Record excerpts |
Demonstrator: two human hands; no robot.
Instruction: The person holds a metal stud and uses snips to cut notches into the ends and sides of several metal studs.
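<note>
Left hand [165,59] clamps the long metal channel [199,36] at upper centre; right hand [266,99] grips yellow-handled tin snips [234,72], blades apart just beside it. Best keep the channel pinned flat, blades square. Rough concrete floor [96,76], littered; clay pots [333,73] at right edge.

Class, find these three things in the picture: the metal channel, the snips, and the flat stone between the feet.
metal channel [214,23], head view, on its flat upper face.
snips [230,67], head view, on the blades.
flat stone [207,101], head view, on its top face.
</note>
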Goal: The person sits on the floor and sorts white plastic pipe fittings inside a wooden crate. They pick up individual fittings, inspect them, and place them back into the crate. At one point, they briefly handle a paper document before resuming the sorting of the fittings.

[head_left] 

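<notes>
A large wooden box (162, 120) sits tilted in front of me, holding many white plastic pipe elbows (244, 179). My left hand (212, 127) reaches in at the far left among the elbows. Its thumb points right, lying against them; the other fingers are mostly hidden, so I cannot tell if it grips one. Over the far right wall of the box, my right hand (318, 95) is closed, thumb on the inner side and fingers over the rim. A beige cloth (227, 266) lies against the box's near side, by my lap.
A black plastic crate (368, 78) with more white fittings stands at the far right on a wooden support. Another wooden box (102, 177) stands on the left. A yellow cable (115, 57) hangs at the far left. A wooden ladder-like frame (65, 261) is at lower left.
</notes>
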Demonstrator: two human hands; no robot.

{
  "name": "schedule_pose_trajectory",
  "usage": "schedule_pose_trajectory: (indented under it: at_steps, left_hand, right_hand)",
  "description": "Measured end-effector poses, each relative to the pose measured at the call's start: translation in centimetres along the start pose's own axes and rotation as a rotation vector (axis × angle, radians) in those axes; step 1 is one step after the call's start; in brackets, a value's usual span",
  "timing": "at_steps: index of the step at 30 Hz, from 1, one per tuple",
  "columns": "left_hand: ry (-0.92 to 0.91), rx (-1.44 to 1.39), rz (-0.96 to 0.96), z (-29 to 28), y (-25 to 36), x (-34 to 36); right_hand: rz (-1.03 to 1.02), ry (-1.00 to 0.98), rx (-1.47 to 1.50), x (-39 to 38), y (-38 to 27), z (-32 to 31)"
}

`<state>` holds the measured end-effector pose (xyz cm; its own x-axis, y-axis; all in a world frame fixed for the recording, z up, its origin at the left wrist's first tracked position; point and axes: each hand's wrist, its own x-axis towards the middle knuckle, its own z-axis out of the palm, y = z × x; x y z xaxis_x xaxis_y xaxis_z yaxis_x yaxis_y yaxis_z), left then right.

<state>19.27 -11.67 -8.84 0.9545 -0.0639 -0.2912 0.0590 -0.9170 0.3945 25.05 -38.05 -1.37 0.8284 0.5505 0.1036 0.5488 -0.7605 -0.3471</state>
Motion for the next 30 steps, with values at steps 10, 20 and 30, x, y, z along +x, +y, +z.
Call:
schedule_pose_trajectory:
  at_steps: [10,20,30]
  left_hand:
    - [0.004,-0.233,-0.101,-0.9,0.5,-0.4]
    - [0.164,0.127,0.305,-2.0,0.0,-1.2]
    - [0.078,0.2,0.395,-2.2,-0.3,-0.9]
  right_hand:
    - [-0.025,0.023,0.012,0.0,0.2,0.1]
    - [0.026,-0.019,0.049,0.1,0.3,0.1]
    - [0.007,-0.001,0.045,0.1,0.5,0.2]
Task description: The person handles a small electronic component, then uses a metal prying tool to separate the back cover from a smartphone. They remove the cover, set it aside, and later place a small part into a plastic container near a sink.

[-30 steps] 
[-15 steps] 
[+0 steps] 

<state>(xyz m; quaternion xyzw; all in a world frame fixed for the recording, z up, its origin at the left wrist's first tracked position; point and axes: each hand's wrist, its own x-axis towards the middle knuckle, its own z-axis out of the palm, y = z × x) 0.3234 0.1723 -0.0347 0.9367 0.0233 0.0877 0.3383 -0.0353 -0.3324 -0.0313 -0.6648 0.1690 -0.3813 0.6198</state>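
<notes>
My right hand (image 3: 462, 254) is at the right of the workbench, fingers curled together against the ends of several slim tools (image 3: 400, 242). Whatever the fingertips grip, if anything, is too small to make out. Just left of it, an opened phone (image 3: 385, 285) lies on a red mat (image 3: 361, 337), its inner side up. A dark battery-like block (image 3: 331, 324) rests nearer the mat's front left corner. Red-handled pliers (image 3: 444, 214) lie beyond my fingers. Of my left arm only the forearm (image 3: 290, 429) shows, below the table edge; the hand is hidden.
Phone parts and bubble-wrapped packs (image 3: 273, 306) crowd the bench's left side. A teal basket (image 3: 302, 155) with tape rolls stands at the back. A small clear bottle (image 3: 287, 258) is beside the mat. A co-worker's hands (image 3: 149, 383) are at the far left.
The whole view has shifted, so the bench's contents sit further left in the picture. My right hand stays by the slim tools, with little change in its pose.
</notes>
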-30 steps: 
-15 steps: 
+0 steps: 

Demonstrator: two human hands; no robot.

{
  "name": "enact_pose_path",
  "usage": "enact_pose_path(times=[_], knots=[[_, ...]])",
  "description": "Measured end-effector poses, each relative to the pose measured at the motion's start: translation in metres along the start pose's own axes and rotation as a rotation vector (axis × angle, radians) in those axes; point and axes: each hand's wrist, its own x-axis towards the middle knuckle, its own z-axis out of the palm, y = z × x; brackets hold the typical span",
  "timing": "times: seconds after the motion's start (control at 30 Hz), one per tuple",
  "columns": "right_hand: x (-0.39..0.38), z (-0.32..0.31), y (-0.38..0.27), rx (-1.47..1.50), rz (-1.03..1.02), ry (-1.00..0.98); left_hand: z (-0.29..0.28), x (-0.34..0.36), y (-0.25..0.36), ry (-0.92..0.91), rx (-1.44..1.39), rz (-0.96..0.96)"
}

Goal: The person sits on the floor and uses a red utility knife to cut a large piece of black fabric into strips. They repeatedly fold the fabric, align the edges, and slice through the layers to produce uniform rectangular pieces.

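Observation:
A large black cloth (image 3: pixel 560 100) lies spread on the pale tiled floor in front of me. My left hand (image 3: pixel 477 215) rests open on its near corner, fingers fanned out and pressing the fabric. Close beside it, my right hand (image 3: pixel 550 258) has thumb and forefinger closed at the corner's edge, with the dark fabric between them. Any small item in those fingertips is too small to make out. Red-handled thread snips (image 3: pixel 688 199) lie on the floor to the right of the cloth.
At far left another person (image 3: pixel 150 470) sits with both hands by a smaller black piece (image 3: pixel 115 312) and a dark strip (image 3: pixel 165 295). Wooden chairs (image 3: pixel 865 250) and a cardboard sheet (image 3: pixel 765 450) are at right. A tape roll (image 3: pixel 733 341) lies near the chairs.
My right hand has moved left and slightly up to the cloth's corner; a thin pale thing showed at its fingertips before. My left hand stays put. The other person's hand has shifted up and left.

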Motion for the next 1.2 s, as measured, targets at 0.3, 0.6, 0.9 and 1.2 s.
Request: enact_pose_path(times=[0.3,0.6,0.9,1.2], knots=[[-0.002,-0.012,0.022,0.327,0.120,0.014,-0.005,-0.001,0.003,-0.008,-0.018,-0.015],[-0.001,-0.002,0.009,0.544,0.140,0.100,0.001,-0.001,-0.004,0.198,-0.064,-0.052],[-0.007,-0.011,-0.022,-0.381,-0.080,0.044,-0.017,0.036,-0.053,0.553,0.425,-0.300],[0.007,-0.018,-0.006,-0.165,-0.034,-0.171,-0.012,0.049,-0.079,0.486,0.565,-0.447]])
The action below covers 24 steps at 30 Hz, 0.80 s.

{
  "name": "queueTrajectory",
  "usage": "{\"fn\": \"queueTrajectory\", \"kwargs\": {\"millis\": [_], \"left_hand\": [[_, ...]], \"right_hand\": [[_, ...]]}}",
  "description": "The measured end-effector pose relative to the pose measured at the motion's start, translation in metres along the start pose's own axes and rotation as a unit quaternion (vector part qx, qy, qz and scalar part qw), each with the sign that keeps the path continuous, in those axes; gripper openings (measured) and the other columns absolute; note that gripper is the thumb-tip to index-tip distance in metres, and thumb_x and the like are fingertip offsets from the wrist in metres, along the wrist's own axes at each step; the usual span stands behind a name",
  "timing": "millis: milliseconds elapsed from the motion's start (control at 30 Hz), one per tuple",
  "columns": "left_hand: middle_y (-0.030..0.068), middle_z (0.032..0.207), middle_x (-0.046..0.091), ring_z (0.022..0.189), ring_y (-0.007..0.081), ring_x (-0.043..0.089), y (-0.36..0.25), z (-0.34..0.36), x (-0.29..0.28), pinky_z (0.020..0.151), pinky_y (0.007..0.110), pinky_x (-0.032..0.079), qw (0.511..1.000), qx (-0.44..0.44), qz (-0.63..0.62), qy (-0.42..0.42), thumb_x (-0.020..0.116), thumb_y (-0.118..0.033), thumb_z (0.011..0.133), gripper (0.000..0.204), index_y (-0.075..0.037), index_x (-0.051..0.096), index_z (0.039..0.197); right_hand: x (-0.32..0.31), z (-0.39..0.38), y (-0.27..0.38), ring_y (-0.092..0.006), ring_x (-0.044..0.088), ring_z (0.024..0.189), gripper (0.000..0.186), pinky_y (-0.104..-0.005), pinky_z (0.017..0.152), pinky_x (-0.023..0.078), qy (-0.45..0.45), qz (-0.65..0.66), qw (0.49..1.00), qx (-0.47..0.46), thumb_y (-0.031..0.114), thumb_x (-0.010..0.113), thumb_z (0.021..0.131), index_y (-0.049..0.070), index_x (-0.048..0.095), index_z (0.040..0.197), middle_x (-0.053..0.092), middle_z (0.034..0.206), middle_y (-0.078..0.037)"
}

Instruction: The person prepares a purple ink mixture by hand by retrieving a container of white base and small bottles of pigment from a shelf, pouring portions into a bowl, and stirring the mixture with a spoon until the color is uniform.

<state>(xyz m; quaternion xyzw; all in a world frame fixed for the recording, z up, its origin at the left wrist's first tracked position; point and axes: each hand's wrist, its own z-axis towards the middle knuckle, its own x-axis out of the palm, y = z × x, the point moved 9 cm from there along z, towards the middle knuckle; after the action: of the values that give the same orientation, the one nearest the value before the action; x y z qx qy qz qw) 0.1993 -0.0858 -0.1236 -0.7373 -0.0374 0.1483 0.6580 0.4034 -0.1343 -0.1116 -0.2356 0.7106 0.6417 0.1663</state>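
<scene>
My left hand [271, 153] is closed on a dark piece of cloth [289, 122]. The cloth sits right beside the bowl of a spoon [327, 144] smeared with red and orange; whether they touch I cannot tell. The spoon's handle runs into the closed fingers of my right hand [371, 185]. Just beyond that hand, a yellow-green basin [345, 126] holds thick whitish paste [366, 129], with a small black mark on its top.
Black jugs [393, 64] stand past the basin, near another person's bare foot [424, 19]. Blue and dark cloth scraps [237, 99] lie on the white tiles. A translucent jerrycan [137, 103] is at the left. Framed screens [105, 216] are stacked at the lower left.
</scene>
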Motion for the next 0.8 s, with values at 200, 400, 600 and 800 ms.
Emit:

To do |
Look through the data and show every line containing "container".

Result for this exercise |
Task description: The person handles a small electronic component, then uses a metal prying tool to separate the back cover from a smartphone. They remove the cover, set it aside, and later place a small part into a plastic container near a sink.
Instruction: The person prepares a purple ink mixture by hand by retrieving a container of white base and small bottles of pigment from a shelf, pouring portions into a bowl, and stirring the mixture with a spoon until the color is uniform.

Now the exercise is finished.